### Work instruction
All the data should be printed again exactly as written.

### Provided material
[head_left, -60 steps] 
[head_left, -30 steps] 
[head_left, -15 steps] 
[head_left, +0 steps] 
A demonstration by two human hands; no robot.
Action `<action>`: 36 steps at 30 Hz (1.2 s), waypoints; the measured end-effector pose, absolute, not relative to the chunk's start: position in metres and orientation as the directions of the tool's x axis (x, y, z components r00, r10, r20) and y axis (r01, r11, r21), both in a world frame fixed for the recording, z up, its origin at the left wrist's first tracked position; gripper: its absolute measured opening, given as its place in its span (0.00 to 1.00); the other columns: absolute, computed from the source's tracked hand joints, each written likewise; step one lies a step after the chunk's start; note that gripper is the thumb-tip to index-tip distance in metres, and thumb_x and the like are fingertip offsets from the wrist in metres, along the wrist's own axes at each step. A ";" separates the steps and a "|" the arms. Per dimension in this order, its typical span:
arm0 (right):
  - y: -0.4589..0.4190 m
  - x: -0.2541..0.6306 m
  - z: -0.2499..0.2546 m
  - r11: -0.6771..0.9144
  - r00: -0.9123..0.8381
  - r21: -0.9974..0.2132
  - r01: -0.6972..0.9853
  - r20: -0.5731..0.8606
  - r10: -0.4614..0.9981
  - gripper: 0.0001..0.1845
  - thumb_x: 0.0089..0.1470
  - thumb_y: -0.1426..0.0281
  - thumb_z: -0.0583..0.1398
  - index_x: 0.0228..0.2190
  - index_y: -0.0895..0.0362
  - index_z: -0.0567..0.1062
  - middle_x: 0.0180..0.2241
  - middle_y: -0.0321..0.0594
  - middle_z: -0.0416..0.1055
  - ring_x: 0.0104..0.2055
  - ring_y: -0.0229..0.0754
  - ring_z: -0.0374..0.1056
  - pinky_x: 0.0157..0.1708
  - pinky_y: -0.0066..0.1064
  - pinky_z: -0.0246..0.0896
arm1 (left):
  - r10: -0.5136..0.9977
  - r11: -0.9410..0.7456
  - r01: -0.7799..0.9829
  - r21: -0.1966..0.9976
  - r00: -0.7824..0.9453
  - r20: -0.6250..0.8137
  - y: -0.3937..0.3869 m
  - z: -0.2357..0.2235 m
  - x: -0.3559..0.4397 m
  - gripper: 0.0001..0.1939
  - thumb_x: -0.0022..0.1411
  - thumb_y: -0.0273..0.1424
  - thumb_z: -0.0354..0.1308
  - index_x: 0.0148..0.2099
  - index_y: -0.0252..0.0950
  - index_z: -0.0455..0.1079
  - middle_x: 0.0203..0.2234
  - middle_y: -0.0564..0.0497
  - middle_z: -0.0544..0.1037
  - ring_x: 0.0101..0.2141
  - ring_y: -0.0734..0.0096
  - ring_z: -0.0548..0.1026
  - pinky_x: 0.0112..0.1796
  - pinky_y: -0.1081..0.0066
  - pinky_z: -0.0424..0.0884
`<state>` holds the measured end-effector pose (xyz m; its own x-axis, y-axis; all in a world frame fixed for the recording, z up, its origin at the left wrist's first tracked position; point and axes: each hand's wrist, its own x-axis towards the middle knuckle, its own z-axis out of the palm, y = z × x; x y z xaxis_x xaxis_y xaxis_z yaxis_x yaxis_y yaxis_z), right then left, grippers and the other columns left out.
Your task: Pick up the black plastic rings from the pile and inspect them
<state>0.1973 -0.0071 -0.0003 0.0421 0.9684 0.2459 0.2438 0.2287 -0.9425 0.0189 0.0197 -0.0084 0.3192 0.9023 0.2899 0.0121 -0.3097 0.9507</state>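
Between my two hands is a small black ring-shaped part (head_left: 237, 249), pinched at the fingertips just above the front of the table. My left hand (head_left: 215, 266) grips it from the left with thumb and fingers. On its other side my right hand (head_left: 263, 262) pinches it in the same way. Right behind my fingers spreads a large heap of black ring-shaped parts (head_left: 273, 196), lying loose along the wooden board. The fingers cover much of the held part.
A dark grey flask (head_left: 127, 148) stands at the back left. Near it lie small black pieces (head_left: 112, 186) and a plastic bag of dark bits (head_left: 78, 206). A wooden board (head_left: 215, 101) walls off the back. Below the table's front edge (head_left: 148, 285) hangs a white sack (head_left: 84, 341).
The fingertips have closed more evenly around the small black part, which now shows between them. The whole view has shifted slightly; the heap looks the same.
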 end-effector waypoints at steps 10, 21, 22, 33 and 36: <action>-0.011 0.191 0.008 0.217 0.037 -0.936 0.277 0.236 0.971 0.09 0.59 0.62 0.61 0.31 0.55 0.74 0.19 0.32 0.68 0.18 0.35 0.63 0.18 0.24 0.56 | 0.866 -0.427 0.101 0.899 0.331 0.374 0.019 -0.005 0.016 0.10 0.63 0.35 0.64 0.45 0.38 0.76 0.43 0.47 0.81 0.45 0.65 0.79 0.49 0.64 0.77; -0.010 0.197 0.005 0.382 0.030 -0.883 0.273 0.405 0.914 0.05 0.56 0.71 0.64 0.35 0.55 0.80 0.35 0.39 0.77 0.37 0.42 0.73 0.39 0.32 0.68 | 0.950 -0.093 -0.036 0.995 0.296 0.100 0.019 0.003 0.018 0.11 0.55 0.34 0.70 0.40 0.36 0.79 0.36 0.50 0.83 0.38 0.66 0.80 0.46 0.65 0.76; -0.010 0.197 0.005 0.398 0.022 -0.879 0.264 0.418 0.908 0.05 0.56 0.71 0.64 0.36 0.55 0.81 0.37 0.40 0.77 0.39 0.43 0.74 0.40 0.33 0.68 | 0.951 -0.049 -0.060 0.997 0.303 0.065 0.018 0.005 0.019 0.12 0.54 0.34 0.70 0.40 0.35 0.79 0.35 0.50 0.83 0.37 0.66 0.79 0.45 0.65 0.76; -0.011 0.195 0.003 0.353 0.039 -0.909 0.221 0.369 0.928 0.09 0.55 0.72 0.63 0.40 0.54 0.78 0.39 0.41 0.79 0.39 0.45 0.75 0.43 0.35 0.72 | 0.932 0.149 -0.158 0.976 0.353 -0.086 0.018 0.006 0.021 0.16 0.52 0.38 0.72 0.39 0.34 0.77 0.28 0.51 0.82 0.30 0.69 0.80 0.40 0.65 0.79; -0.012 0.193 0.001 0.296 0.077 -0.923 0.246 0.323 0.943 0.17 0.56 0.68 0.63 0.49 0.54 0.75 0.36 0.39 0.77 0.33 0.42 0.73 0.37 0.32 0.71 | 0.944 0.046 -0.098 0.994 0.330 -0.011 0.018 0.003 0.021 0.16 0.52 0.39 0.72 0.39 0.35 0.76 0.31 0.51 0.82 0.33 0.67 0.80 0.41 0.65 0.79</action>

### Task solution
[head_left, -60 steps] 
[head_left, -30 steps] 
[head_left, -15 steps] 
[head_left, +0 steps] 
A demonstration by two human hands; no robot.
Action `<action>`: 36 steps at 30 Hz (1.2 s), waypoints; the measured end-effector pose, absolute, not relative to the chunk's start: position in metres and orientation as the directions of the tool's x axis (x, y, z components r00, r10, r20) and y axis (r01, r11, r21), both in a world frame fixed for the recording, z up, its origin at the left wrist's first tracked position; gripper: its absolute measured opening, given as its place in its span (0.00 to 1.00); the other columns: absolute, computed from the source's tracked hand joints, each written likewise; step one lies a step after the chunk's start; note that gripper is the thumb-tip to index-tip distance in metres, and thumb_x and the like are fingertip offsets from the wrist in metres, along the wrist's own axes at each step. A ";" separates the steps and a "|" the arms. Per dimension in this order, its typical span:
arm0 (right):
  - y: -0.4589..0.4190 m
  - x: -0.2541..0.6306 m
  - z: -0.2499..0.2546 m
  - r11: -0.6771..0.9144
  - r00: -0.9123..0.8381
  - r21: -0.9974..0.2132
  - r01: -0.6972..0.9853
  - r20: -0.5731..0.8606
  - r10: -0.4614..0.9981
  - gripper: 0.0001..0.1845
  - thumb_x: 0.0089..0.1470
  - thumb_y: -0.1426..0.0281
  - thumb_z: -0.0583..0.1398
  - index_x: 0.0228..0.2190
  - index_y: -0.0895..0.0362
  - index_z: -0.0567..0.1062
  - middle_x: 0.0180..0.2241
  - middle_y: -0.0321..0.0594
  - middle_z: -0.0416..0.1055
  - ring_x: 0.0104..0.2055
  - ring_y: -0.0229..0.0754
  - ring_z: -0.0374..0.1056
  - pinky_x: 0.0157..0.1708
  - pinky_y: -0.0066..0.1064
  - pinky_z: -0.0246..0.0896
arm1 (left):
  - r10: -0.5136..0.9977
  - r11: -0.9410..0.7456
  - r01: -0.7799..0.9829
  - r21: -0.1966..0.9976
  - r00: -0.7824..0.9453
  - r20: -0.6250..0.8137
  - y: -0.3937..0.3869 m
  - z: -0.2357..0.2235 m
  - x: -0.3559..0.4397 m
  - gripper: 0.0001..0.1939
  - thumb_x: -0.0022..0.1411
  - thumb_y: -0.0273..0.1424
  - thumb_z: -0.0354..0.1308
  - index_x: 0.0148..0.2099
  - index_y: -0.0252..0.0950
  - index_z: -0.0455..0.1079
  - middle_x: 0.0203..0.2234
  - middle_y: -0.0564..0.0497
  - middle_z: -0.0544..0.1037
  - ring_x: 0.0101..0.2141
  - ring_y: -0.0734..0.0096
  - ring_z: -0.0548..0.1026
  - pinky_x: 0.0112..0.1796
  - pinky_y: -0.1081..0.0066
  - pinky_z: -0.0424..0.0884
`<state>` holds the measured end-effector pose (xyz m; its own x-axis, y-axis; all in a world frame fixed for the recording, z up, its origin at the left wrist's first tracked position; point and axes: each hand's wrist, its own x-axis towards the middle knuckle, its own z-axis out of the palm, y = z × x; x y z xaxis_x xaxis_y xaxis_z yaxis_x yaxis_y yaxis_z), right then left, grippers and the other columns left out.
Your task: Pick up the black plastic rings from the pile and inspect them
<state>0.1973 -0.0071 -0.0003 0.0421 0.9684 0.2459 0.2438 0.2287 -0.9425 0.0189 0.0197 -0.0084 0.3192 0.9023 0.2899 0.0121 -0.3097 0.9507</state>
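Between my two hands is a small black ring-shaped part (head_left: 237, 249), pinched at the fingertips just above the front of the table. My left hand (head_left: 215, 266) grips it from the left with thumb and fingers. On its other side my right hand (head_left: 263, 262) pinches it in the same way. Right behind my fingers spreads a large heap of black ring-shaped parts (head_left: 273, 196), lying loose along the wooden board. The fingers cover much of the held part.
A dark grey flask (head_left: 127, 148) stands at the back left. Near it lie small black pieces (head_left: 112, 186) and a plastic bag of dark bits (head_left: 78, 206). A wooden board (head_left: 215, 101) walls off the back. Below the table's front edge (head_left: 148, 285) hangs a white sack (head_left: 84, 341).
The fingertips have closed more evenly around the small black part, which now shows between them. The whole view has shifted slightly; the heap looks the same.
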 end-effector waypoints at steps 10, 21, 22, 33 and 36: <action>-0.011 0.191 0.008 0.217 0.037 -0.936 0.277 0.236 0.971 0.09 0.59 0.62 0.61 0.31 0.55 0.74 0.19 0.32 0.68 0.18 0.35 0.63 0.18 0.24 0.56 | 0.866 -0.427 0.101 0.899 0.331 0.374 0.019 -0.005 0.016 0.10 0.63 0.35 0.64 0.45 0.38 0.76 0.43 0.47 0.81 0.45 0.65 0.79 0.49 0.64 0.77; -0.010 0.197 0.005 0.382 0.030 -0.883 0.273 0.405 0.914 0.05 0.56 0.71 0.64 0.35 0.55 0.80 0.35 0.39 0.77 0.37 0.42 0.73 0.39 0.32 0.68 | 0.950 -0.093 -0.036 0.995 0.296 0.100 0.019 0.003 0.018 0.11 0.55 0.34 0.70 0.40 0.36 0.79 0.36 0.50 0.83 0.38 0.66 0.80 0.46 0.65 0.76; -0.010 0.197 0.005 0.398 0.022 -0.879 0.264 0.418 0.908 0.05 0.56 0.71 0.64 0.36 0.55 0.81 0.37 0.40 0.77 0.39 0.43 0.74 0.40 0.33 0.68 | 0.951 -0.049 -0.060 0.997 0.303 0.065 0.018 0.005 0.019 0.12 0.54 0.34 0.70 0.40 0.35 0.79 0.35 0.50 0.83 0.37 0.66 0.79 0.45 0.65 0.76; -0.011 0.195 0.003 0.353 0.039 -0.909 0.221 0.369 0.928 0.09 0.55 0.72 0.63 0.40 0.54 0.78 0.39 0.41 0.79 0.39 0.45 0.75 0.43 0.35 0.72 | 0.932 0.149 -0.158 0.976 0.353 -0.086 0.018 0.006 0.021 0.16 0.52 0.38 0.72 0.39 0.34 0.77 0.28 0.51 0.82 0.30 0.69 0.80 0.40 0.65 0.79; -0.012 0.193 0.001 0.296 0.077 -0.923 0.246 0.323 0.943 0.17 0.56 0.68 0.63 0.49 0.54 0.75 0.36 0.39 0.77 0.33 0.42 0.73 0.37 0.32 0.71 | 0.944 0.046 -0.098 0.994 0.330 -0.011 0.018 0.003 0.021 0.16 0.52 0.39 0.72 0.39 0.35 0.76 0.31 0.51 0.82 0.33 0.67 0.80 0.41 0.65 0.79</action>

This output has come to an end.